Bell UH-1 Huey

Overview

Forming the basis of one of the most successful series of helicopters ever built, the Bell 204, progenitor of the classic ‘Huey’ series of nine-seat utility helicopters immortalised in Vietnam newsreels and the film ‘Apocalypse Now’ first flew in October 1956 as the XH-40. Production HU-1A (UH-1A Iroquois from 1962) aircraft entered U.S. Army service in June 1959 as the US forces’ first turbine-powered helicopter.  It was designed to be air-portable in transports such as the Lockheed C-130 Hercules.  The new HU- (Helicopter Utility) designation gave rise to the universal nickname ‘Huey’.

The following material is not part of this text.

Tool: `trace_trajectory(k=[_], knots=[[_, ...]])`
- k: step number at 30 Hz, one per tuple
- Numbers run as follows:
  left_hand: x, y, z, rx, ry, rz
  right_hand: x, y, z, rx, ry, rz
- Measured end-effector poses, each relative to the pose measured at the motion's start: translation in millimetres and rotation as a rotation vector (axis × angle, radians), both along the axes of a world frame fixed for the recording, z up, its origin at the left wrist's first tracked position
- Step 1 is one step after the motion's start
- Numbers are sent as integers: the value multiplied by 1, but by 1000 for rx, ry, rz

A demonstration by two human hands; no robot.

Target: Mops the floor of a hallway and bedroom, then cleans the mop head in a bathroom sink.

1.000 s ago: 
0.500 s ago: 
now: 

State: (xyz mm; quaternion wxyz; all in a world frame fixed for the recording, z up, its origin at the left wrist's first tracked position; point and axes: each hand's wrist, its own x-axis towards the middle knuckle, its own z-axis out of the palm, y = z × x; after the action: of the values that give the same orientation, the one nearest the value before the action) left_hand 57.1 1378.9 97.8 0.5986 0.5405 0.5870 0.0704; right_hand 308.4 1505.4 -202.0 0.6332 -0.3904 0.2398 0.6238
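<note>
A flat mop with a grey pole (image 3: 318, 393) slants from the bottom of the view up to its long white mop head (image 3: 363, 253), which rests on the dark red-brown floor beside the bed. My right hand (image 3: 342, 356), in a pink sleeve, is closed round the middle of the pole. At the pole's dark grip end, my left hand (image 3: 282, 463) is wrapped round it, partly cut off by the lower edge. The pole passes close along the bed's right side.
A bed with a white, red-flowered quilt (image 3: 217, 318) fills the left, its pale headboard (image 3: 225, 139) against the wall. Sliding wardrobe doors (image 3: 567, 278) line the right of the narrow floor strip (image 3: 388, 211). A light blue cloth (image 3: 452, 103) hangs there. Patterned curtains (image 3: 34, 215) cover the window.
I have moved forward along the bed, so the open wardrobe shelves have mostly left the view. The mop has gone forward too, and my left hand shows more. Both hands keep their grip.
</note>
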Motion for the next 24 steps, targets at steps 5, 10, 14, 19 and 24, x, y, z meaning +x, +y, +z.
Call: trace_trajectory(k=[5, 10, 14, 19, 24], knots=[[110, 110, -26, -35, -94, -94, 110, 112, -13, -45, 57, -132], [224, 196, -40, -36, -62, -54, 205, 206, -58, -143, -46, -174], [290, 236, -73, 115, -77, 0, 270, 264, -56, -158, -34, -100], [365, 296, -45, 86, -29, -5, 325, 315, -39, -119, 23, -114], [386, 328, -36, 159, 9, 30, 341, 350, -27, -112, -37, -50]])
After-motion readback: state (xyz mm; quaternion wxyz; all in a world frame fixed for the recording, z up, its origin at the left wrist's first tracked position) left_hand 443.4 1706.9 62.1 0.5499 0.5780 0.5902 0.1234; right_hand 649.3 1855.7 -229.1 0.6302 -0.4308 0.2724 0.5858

The basic airframe was continuously developed and fitted with progressively more powerful engines.  With the need to increase payload and ‘hot-and-high’ performance, the larger, more powerful 205 variant first flew in August 1961, and carried 15 men including pilot, or six casualty litters and an attendant, plus pilot.

In 1968, Canada contracted for the development of the Model 212 twin-engined version as a derivative of the UH-1H with a Canadian coupled-turboshaft powerplant and this first flew in 1969. Many others were built for the civil market and military export versions were built in Canada from 1988.